For this assignment, you are asked to bring all of your accumulated writing skills to the table.  This semester you have had the opportunity to fine-tune your understanding of the distinctive goals of expressive, objective, and persuasive writing; we’ve worked at identifying when each type of writing is or is not called for, and what writing style is appropriate for each purpose.  When and why will you find it appropriate and useful to write expressively, offering your own unique perspective and sharing your personal experience with readers?  When is it most effective to gain objective distance and explore your subject analytically? What information do your readers need?  What’s the best way to present it to them?  When you want to write persuasively, how do you anticipate disputes and how can you handle them when they arise?  Will it be persuasive to simply acknowledge differences of opinion, or do you need to negotiate or refute those opposing views?  These are all rhetorical decisions we have worked at defining and clarifying, and now I’d like to give you an opportunity to demonstrate how well you can take responsibility for these decisions when tackling a writing project that you choose yourself.

Directions: Select any current event, artifact, or text—any event, book, article, film, news report, television program, product, object, situation, or personal observation of the world around you—that provokes you to reflect meaningfully on and draw a carefully considered conclusion about some aspect of our larger (American) culture.  Your discussion might be in the form of a memoir that connects your experience to the larger culture; or it may be a carefully considered response, analysis, interpretation, or argument about some aspect of the subject you’ve chosen.  Once you’ve chosen your subject, you will choose the form of your presentation.  Your discussion should be in the form of a carefully crafted essay, but the exact shape of your essay is your own choice.  It can take the form of one of the genres we studied in The Call to Write (memoir, open letter, profile), one of the genres we did not study but which you can study independently (such as the “review” or the “commentary” in chapters 9 and 11).  You can also choose to approach the issue of form generically—you may write an analysis, a comparison/contrast (synthesis), an interpretation, or an argument.

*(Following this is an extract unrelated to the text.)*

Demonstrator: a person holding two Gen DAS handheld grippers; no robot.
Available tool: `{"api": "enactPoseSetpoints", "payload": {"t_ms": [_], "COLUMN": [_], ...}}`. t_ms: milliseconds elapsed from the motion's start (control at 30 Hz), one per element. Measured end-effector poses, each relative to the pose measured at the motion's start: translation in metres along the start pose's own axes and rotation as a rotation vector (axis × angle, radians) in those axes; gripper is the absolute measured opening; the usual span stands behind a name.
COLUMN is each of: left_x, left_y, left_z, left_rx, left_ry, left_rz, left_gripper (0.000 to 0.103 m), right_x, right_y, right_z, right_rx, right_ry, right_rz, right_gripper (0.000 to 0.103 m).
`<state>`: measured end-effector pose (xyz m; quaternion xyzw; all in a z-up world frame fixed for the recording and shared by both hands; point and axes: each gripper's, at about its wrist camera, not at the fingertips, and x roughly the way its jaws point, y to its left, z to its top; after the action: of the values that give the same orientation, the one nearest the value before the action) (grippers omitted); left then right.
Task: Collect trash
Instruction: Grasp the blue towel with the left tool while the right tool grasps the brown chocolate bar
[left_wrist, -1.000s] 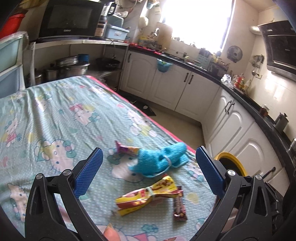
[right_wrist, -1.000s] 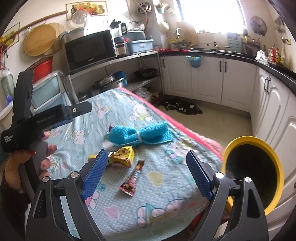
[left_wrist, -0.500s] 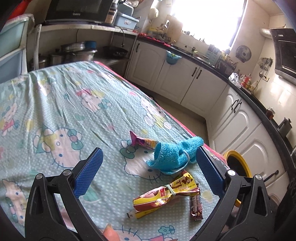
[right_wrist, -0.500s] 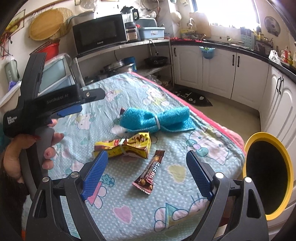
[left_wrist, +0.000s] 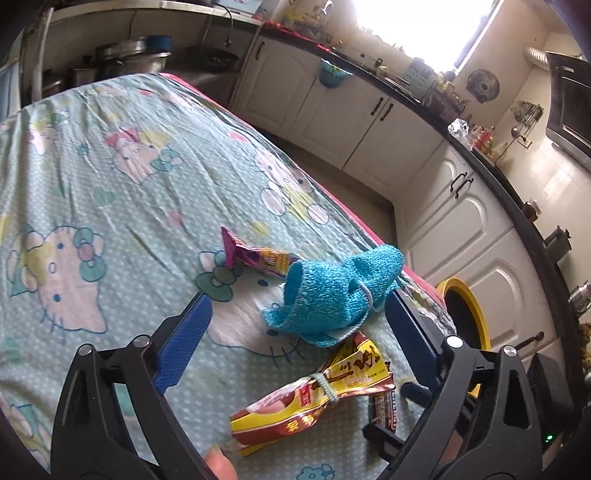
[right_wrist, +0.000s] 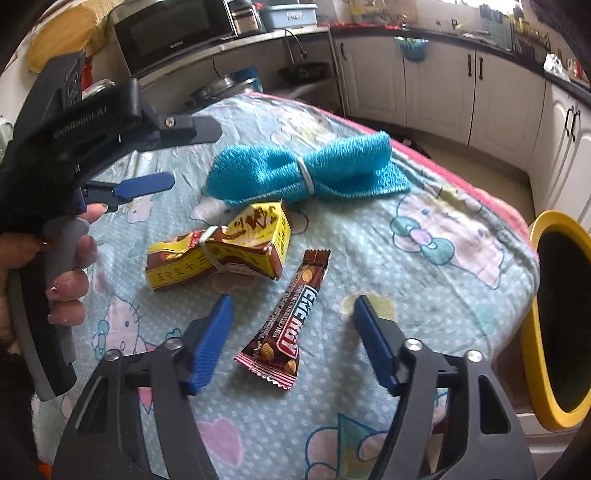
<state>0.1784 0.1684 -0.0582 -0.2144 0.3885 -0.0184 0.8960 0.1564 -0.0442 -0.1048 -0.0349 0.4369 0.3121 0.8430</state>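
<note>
Yellow-rimmed bin (right_wrist: 546, 317) beside table, inside dark, contents seemingly none visible

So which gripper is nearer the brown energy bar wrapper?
Right. The right gripper straddles the brown energy bar wrapper, its jaws closing either side without touching. The left gripper hovers beyond the yellow packet.

Both grippers same build: black plastic frames, ribbed blue finger pads, silver screw heads at the pivots. Left gripper (left_wrist: 295, 325) and right gripper (right_wrist: 291, 332) match. Side view of the left one shows white lettering on the black body, a grey trigger handle, and a hand (right_wrist: 70, 280) with painted nails around it.
</note>
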Motion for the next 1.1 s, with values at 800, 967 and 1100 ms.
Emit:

Some general suggestions for finding topics
  1. Consider these broad categories: college life, teen culture, current events, pop culture, modern trends.  Is there anything that specifically provokes you to respond expressively, analytically, or argumentatively?
  2. Consider choosing one the writing suggestions that Trimbur provides in The Call to Write.   You can choose to write another memoir, open letter, profile, explanatory essay, or argument—or you can try one of the genres we didn’t study together but which you can study individually, such as the review or the commentary.  A commentary essay combines many of the expressive, objective, and persuasive goals we’ve studied.